Tuesday, March 26, 2013

Should Daughter Have to Make New Friends?

Dear Peter and Molly,
I live in a pretty tight nit neighborhood, and there are lots of children that are near my kids' ages. My daughter has struck up a particularly close friendship with a girl "Marlene." Her and Marlene do nearly everything together. Marlene is a fine friend, but I'm worried about my daughter because she's going to be starting high school in a year, and I want her to attend a school that focuses on high achieving students, and I doubt if Marlene will be able to attend. They have grown so close, that I'm worried my daughter will fight me on going to the better school so she can stay with Marlene. In addition it just seems inappropriate for a young girl to be so closely attached to one friend, what can I do to help her open up, so she can move on with life?
Sincerely,
Mother Knows Best

Peter: Mother, if your daughter were to write into us, I'd probably tell her to do what you tell her to, but since it's you writing in, I'll just say this, everyone has different lives. If your daughter is good friends with Marlene, then let it be, you admit she's not a bad influence, not everyone has to have lots of friends. The end of middle school is a normal time for school friends to part, I'm sure your daughter will understand, and since their neighbors they'll still have plenty of time to be together.

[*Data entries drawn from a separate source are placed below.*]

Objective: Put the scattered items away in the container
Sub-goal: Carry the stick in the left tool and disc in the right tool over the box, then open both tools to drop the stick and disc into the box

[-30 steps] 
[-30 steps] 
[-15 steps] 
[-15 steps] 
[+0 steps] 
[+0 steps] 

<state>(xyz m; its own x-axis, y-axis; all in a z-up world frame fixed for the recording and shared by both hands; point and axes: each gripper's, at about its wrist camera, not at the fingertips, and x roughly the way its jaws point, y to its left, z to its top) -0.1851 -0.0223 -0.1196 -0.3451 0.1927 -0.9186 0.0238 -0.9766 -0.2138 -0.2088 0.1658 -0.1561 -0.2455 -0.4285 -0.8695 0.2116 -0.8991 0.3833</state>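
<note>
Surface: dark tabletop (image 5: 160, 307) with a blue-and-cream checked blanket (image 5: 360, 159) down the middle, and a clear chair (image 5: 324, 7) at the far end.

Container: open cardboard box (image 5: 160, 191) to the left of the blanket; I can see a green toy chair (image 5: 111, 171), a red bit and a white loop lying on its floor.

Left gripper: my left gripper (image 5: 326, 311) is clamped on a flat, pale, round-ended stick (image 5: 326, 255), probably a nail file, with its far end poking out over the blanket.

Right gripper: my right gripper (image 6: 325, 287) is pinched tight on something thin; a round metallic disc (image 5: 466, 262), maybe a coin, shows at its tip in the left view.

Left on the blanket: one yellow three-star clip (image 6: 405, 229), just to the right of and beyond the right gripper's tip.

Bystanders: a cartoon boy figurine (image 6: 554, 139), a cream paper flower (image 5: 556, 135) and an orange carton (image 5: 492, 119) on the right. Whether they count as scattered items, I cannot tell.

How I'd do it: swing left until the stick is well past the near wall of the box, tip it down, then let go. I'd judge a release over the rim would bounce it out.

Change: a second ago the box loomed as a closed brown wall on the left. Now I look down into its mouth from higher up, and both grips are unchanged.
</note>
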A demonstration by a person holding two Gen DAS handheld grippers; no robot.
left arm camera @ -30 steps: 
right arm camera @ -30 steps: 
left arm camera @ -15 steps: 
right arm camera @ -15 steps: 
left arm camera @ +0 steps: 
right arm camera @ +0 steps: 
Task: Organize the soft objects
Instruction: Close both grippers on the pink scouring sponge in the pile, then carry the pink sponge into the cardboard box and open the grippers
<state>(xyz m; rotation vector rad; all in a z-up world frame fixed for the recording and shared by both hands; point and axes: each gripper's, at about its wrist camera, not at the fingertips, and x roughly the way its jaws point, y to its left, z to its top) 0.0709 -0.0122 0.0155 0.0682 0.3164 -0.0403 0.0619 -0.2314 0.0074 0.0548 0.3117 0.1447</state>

Molly: I agree with what Peter is saying here, but I'm worried that maybe there is more going on here than you're letting on and that perhaps Marlene isn't quite such a good influence. If that's the case let me give you a couple of ideas on how you can help your daughter make new friends. 1) Sign her up for new activities, whether it's dancing or art class or chess club, give her some place she can spend time away from Marlene. 2) Offer to throw slumber parties, and make sure the guest list is big enough. Since she'll be the host she'll need to interact with the other girls. 3) Give her new responsibilities at home, Marlene surely won't want to help with chores, so it will give your daughter some time alone to begin creating a separate identity.